- Born: 27 March 1946 Colony and Protectorate of Nigeria
- Died: 12 June 2026 (aged 80)
- Citizenship: Nigeria
- Education: Obafemi Awolowo University
- Occupations: Actor; dramatist; scholar;
- Years active: 1964–2026
- Known for: The Gods Are Not to Blame, Sango (1997), Saworoide

= Kola Oyewo =

Nigerian actor (1946–2026)

Kola Oyewo (27 March 1946 – 12 June 2026) was a Nigerian actor, dramatist and scholar.

==Early life and education==
Oyewo was born on 27 March 1946 at Oba Ile, a town in Osun State, South West, Nigeria.

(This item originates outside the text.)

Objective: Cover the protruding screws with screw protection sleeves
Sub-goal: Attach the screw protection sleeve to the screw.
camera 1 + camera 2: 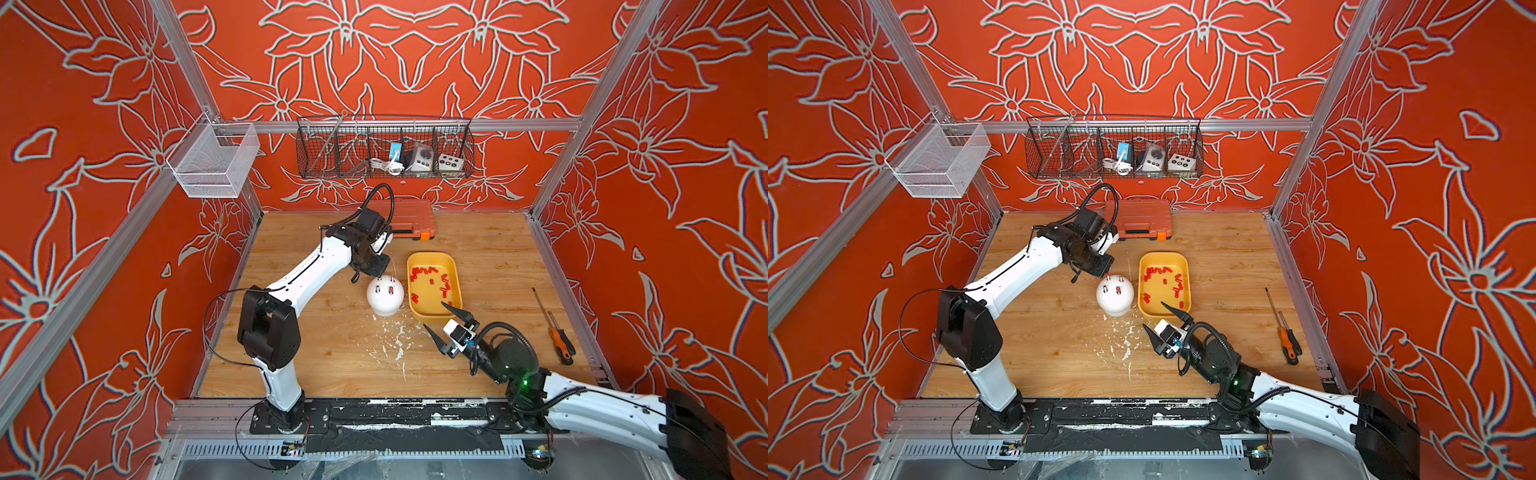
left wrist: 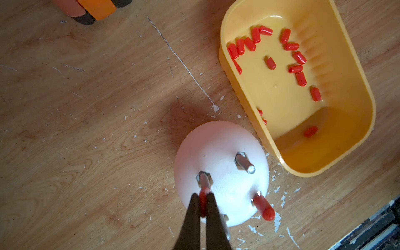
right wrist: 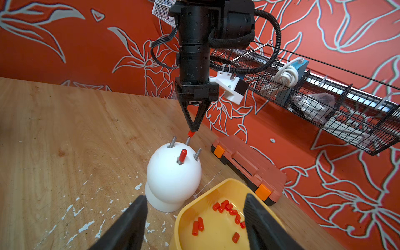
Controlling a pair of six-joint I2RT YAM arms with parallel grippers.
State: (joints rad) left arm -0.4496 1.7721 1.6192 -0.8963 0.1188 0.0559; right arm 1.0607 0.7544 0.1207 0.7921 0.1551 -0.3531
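Capping: left claw clenched on sleeve at screw tip.
Done: one capped screw.
Left: two bare screws.
Right claw: released.

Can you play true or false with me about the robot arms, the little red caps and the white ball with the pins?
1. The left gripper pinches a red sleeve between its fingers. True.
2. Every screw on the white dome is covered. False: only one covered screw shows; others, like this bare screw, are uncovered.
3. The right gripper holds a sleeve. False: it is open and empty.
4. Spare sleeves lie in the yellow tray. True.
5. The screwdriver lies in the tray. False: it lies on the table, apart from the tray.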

He attended Obafemi Awolowo University where he obtained a certificate in dramatic arts, and a certificate in Yoruba oral literature before he later received a Bachelor of Arts (B.A.) degree in Theatre art from the same university in 1995.
He proceeded to the University of Ibadan where he earned a Master of Arts (M.A.) and doctorate degree (Ph.D.) in drama.

==Career==
Oyewo began acting as a professional in 1964 after he joined the "Oyin Adejobi theatre group" and the first role he played was Adejare in Orogun Adedigba, which was Oyin Adejobi's autobiography.
After he spent nine years with Oyin Adejobi, he joined the University of Ife theatre, where he worked with the late veteran dramatist and scholar, chief Ola Rotimi.
Oyewo was known for the role he played as "Odewale" in The Gods Are Not to Blame, a drama by Ola Rotimi.

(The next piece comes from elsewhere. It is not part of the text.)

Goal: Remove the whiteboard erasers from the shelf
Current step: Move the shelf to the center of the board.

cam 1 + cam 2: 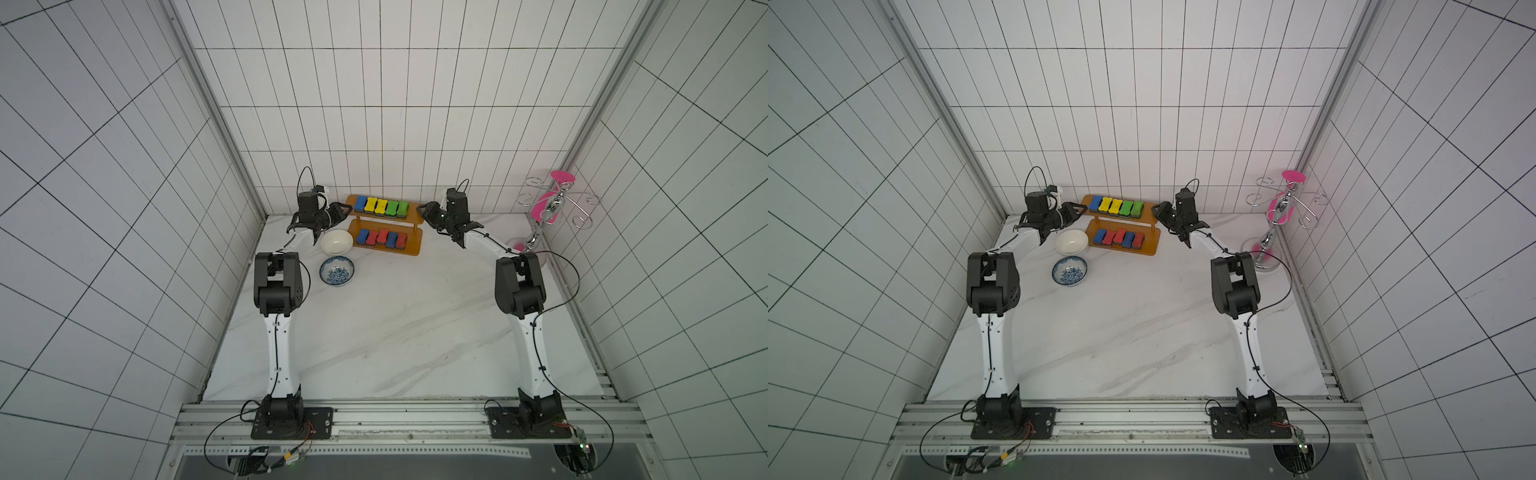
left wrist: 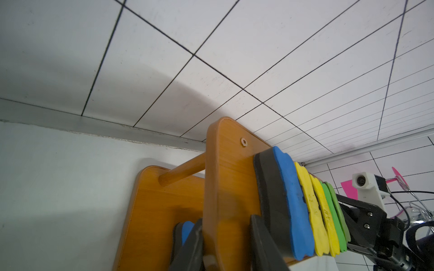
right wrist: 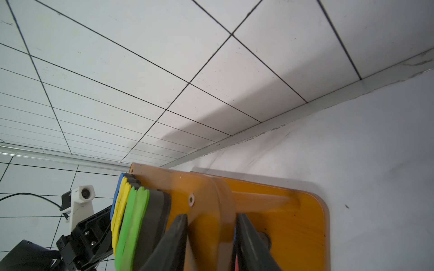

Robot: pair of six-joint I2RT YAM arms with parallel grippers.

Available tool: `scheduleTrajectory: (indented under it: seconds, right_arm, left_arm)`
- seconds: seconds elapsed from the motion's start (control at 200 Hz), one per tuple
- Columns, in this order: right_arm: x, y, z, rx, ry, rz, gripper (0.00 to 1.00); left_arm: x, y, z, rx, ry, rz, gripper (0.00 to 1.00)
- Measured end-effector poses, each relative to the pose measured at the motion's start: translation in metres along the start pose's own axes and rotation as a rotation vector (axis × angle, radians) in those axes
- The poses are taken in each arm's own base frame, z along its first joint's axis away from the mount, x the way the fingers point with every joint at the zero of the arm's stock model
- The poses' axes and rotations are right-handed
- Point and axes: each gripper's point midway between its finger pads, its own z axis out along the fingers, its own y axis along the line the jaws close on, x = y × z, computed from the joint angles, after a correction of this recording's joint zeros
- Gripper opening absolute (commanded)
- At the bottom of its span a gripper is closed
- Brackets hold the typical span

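Ten whiteboard erasers [image 1: 380, 206] sit on the shelf [image 1: 413, 246] — bone-shaped foam blocks, five to each board. Both top views give the rows: blue, two yellow, two green above; blue, two red, blue, red below. The shelf, two orange-brown wood-grained boards with rounded corners, stands on the marbled white bench [image 1: 395, 332] against the tiled back wall, near a plain white bowl [image 1: 336, 242] and a blue-patterned bowl [image 1: 337, 271].

Only the wrist views show the thick dark felt under the foam, a round post [image 2: 183, 172] between the boards and a sunken screw head [image 2: 244, 142]. In the left wrist view the left hand [image 2: 226, 225] is clamped on the end of the upper board, one finger on each face. The right hand [image 3: 211, 217] straddles the opposite end — blur there leaves me unable to tell whether its fingers press the board or merely flank it.
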Motion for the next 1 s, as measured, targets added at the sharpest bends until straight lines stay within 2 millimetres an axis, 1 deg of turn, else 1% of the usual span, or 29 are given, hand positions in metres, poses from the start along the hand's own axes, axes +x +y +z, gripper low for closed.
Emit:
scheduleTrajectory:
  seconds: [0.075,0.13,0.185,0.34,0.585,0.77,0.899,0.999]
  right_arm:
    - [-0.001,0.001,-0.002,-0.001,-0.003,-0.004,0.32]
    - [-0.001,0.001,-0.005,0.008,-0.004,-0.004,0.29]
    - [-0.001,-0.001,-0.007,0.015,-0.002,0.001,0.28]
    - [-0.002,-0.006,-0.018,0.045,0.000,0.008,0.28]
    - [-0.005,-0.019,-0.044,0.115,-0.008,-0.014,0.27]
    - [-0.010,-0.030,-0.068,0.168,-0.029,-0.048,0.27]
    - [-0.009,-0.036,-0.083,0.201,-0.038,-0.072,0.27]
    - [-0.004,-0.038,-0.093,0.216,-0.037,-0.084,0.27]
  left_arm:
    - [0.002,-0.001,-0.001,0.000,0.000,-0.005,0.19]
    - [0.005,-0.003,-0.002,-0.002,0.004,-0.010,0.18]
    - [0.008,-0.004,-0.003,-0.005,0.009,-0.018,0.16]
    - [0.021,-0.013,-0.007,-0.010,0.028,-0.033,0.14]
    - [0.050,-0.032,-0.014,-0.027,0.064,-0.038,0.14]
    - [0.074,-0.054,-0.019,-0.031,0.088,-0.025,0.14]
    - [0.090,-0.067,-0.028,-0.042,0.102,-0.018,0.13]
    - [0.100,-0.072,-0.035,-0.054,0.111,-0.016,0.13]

In 1996, Oyewo joined the services of Obafemi Awolowo University, where he rose to the rank of senior lecturer before retiring in September 2011. After his retirement from Obafemi Awolowo University, he joined the services of Redeemer's University, where he served as head of the department of dramatic art. He later worked at Elizade University Ilara-Mokin, Ondo State as a performing arts lecturer.

==Death==
Oyewo died on 12 June 2026, at the age of 80.Announcing his death on Instagram actor Kunle Afod said, “Tonight, we lost a true legend. Kola Oyewo has taken his final bow. His remarkable talent, timeless performances, and immense contributions to the Nigerian theatre and film industry will never be forgotten.”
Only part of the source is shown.